Work instructions:
Your answer should be only the lines below from the one with "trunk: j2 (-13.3" to the one with "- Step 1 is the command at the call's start", repeated exactly, ends included.

◇ ◇ ◇ ◇

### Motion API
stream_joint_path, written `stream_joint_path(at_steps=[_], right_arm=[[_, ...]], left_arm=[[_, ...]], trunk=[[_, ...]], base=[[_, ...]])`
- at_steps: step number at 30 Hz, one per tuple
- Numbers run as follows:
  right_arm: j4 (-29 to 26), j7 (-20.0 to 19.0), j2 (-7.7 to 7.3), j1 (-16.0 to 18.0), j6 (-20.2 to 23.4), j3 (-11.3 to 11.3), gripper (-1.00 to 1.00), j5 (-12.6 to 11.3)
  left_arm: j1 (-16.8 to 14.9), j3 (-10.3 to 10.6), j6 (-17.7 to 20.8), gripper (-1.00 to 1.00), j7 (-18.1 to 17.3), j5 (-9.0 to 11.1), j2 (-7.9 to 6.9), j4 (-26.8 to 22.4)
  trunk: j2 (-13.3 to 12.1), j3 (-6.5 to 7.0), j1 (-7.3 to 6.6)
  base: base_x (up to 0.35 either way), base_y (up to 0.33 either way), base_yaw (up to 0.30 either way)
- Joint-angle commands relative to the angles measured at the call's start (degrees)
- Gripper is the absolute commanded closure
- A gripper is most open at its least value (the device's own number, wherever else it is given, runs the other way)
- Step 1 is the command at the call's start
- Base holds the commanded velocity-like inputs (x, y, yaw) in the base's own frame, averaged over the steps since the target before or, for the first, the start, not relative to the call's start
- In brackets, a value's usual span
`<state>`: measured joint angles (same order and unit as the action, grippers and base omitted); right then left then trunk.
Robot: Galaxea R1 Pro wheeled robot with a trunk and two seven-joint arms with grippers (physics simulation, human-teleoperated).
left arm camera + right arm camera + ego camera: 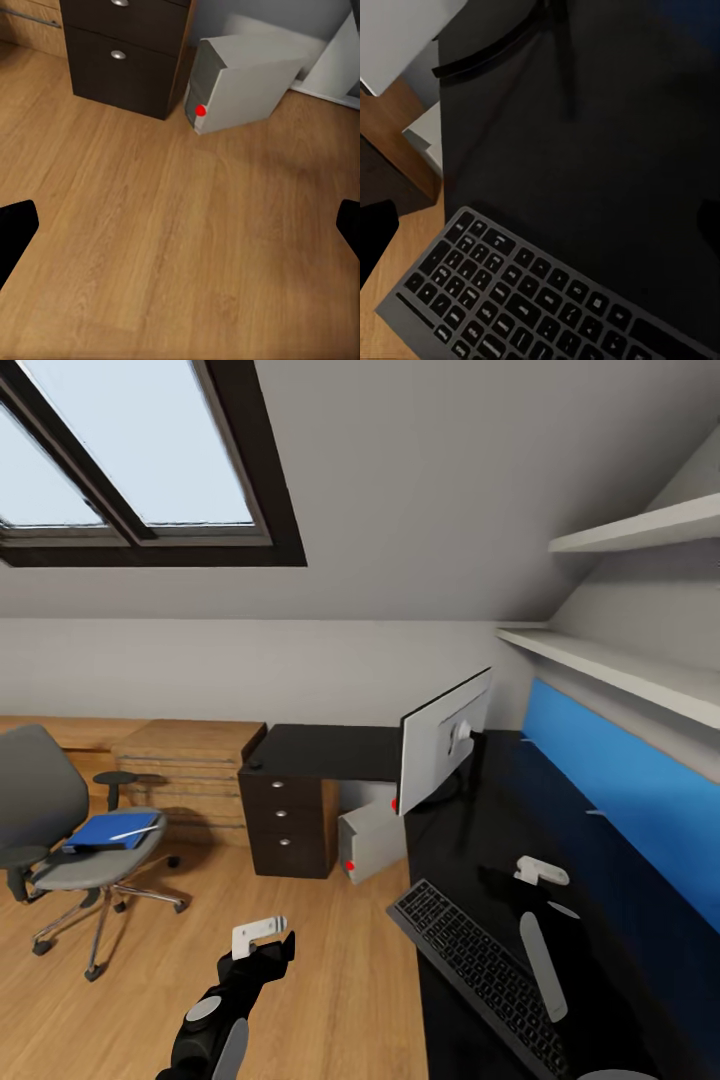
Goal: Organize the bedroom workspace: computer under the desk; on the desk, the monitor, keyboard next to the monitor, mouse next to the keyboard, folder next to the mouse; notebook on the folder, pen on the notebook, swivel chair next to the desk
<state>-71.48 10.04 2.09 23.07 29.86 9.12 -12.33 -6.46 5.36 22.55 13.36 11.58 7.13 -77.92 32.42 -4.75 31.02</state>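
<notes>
Black desk [520, 800] is bearing keyboard [480, 960] and monitor [445, 740]; both grippers [262, 935] [540, 873] are gaping wide, holding nothing.

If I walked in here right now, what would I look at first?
Probably the big monitor standing on the shiny black desk, turned so its pale back faces you, with the keyboard lying near the desk's front edge. Then the bright blue folder on the swivel chair off to the left, on the wooden floor.
</notes>
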Motion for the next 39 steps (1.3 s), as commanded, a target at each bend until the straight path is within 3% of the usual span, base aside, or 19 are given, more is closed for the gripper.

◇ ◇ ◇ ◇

Task answer:
  trunk: j2 (-13.3 to 12.1), j3 (-6.5 to 7.0), j1 (-7.3 to 6.6)
  base: base_x (up to 0.35 either way), base_y (up to 0.33 either way), base_yaw (up to 0.30 either way)
- Joint-angle commands relative to the angles measured at the call's start (degrees)
- Gripper is the absolute commanded closure
- A gripper is most open at its least value (the device's own number, wherever else it is given, runs the other way)
- Step 1 is the command at the call's start

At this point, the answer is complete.